Overview
Prologue features an accessible yet surprisingly complex liquid system. This was not always the case. Early versions of the game only contained a simple water value on food items and a few water containers, such as bottles.
Once we added the ability to refill water bottles from rivers and muddy areas, players immediately started asking for more ways to interact with water. How can I collect rainwater? Can I refill my cooking pot? Can I move water between containers? What started as a simple survival mechanic became a recurring topic within the community.
This article describes the challenges behind the liquid system and how I designed it by leveraging systems that already existed in the game.
We did it, you can refill your cooking pot in the rain!
The problem
In an immersive game such as Prologue, players naturally expect water to behave according to their mental model of water. Water can be collected, stored, transferred, poured, spilled, and mixed. Once players believe a liquid exists in the world, they start expecting all of the logical consequences that come with it.
This meant we needed a liquid system with enough granularity to fulfill those expectations while remaining consistent with the rest of the game. At the same time, Prologue already had established systems for inventory management, containers, wetness, and cooking. Rather than introducing a completely separate framework, I decided to extend the existing systems to support transferable liquids.

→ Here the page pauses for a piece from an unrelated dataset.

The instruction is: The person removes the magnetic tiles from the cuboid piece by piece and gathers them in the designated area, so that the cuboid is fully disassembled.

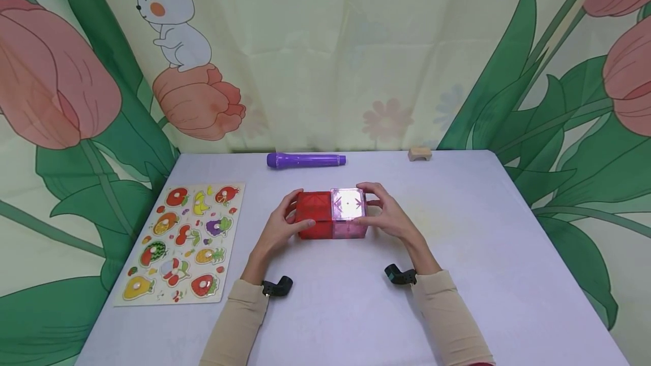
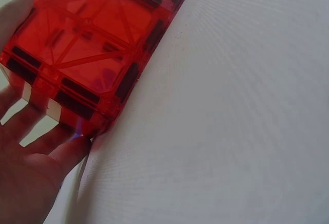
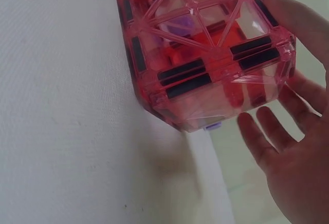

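Two see-through magnetic tile cubes stand side by side on the table, touching: a red cube (image 1: 313,208) on the left and a pink cube (image 1: 348,229) on the right. My left hand (image 1: 277,227) grips the red cube's left end, thumb at its near side and fingers round the far side. At the other end, my right hand (image 1: 390,216) holds the pink cube between thumb and fingers. Dark magnet strips line the tile edges of the red cube (image 2: 85,44) in the left wrist view, and of the pink cube (image 3: 205,44) in the right wrist view.
A fruit puzzle board (image 1: 183,242) lies at the table's left. Along the back edge are a purple toy microphone (image 1: 306,160) and a small wooden arch block (image 1: 419,154). A printed curtain (image 1: 315,61) hangs behind the white table (image 1: 335,309).
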A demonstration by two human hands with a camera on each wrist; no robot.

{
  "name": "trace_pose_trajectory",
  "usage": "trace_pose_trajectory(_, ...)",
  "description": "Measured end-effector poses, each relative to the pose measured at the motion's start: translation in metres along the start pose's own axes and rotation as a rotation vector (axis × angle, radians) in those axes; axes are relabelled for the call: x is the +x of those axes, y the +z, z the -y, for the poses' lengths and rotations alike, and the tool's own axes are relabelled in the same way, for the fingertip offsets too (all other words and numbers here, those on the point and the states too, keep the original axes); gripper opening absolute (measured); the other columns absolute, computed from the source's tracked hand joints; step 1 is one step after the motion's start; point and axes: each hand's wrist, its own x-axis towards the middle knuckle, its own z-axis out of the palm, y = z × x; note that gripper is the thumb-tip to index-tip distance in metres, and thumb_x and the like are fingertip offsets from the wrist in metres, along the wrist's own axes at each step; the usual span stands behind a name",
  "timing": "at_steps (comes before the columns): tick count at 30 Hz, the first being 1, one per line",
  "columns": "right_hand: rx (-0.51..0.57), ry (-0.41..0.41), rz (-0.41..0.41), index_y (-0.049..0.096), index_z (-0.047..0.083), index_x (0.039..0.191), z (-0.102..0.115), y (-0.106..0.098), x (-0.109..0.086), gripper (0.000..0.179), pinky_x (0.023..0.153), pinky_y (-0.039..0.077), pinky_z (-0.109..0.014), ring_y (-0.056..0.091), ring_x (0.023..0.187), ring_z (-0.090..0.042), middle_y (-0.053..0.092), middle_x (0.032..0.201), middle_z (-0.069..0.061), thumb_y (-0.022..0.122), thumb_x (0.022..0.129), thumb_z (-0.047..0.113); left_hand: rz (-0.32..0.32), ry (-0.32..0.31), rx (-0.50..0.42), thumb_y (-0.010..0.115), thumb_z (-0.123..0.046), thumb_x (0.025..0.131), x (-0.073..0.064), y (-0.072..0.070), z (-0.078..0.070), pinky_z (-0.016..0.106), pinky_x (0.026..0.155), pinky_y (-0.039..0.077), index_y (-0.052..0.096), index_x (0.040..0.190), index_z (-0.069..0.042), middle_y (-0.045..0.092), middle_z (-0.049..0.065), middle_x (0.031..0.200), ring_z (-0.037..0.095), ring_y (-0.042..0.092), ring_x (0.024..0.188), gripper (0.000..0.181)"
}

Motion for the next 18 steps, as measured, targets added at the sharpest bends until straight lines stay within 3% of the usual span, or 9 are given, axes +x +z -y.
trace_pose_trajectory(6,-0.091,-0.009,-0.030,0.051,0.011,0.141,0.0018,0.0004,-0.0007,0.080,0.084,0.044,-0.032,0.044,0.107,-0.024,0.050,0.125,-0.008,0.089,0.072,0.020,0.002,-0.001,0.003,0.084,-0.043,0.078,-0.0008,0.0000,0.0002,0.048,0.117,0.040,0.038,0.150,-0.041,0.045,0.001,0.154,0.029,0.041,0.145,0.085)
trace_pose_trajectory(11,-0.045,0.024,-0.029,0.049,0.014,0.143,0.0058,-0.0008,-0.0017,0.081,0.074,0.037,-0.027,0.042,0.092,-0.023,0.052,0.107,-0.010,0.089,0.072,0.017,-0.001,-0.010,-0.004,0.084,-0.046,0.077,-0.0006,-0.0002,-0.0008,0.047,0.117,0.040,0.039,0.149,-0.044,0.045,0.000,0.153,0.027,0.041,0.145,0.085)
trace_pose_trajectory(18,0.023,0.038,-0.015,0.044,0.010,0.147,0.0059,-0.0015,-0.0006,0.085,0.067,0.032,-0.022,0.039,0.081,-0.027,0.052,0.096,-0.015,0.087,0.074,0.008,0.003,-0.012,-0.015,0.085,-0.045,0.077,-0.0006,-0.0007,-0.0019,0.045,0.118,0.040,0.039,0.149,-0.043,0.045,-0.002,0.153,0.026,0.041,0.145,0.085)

In the Movie, the main characters must precisely obtain 4 gallons of water by using a 3-gallon jug and a 5-gallon jug. Thanks to a succession of imprecise transfers, they finally obtain 4 liters of water. The concept for constrained transfer led me to the idea of using our inventory system to manipulate liquids.
Making “cell water” feel like water
The inventory in Prologue is cell-based. Liquids therefore had to integrate with this system while still behaving somewhat like liquids.
One of the inspirations came from classic liquid-transfer puzzles such as the water jug puzzle featured in Die Hard with a Vengeance (see the picture above). The interesting part of these puzzles is that players can control liquids, but not with arbitrary precision. They must work within the constraints imposed by the available containers. I wanted Prologue’s liquid system to create a similar balance between control and constraint.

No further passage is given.